What the exercise asks —
Look below for the line with "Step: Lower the", then repeat it and all lines after it, exactly, minus any pictures.

^^^^

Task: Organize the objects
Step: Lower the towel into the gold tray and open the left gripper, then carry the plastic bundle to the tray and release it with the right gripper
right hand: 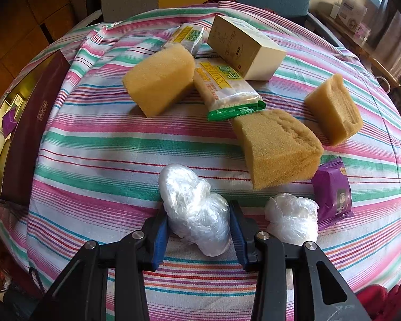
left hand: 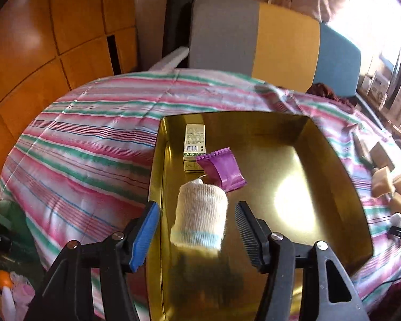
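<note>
Inside the gold-lined gift box (left hand: 334,165), on a bed under a striped cover (left hand: 88,139), the left gripper (left hand: 197,230) stood with its jaws apart and clear of a rolled white sock (left hand: 200,214) lying between them on the box floor. Beyond the sock lay a purple foil sachet (left hand: 222,169) and a small printed carton (left hand: 194,144), the sachet leaning against the carton.

Over the striped cover, the right gripper (right hand: 199,230) was clamped on a wad of clear plastic film (right hand: 193,208), both pads pressing its flanks. A second wad (right hand: 291,216) lay just beside it, with a purple snack packet (right hand: 332,195) touching that one.

Handling assessment: the film wad appeared very light, soft and compressible, with a slick crinkled skin; a grip across its thick middle, as held, seemed soundest, since the loose ends would likely slide or unravel. It did not look fragile.

Other items, well apart from the gripper: three tan sponge blocks (right hand: 278,144), porous and springy in appearance, wedge-cut; two biscuit packs (right hand: 227,88) in glossy wrap, probably brittle inside; a stiff cream cardboard box (right hand: 246,48) resting partly on one pack. The maroon outer wall of the gift box (right hand: 32,133) showed at the left edge.
</note>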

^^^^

Solution to this problem —
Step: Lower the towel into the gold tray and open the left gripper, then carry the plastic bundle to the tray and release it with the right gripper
right hand: 
left hand: 
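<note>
Inside the gold-lined gift box (left hand: 334,165), on a bed under a striped cover (left hand: 88,139), the left gripper (left hand: 197,230) stood with its jaws apart and clear of a rolled white sock (left hand: 200,214) lying between them on the box floor. Beyond the sock lay a purple foil sachet (left hand: 222,169) and a small printed carton (left hand: 194,144), the sachet leaning against the carton.

Over the striped cover, the right gripper (right hand: 199,230) was clamped on a wad of clear plastic film (right hand: 193,208), both pads pressing its flanks. A second wad (right hand: 291,216) lay just beside it, with a purple snack packet (right hand: 332,195) touching that one.

Handling assessment: the film wad appeared very light, soft and compressible, with a slick crinkled skin; a grip across its thick middle, as held, seemed soundest, since the loose ends would likely slide or unravel. It did not look fragile.

Other items, well apart from the gripper: three tan sponge blocks (right hand: 278,144), porous and springy in appearance, wedge-cut; two biscuit packs (right hand: 227,88) in glossy wrap, probably brittle inside; a stiff cream cardboard box (right hand: 246,48) resting partly on one pack. The maroon outer wall of the gift box (right hand: 32,133) showed at the left edge.
</note>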

The answer given above is complete as it stands.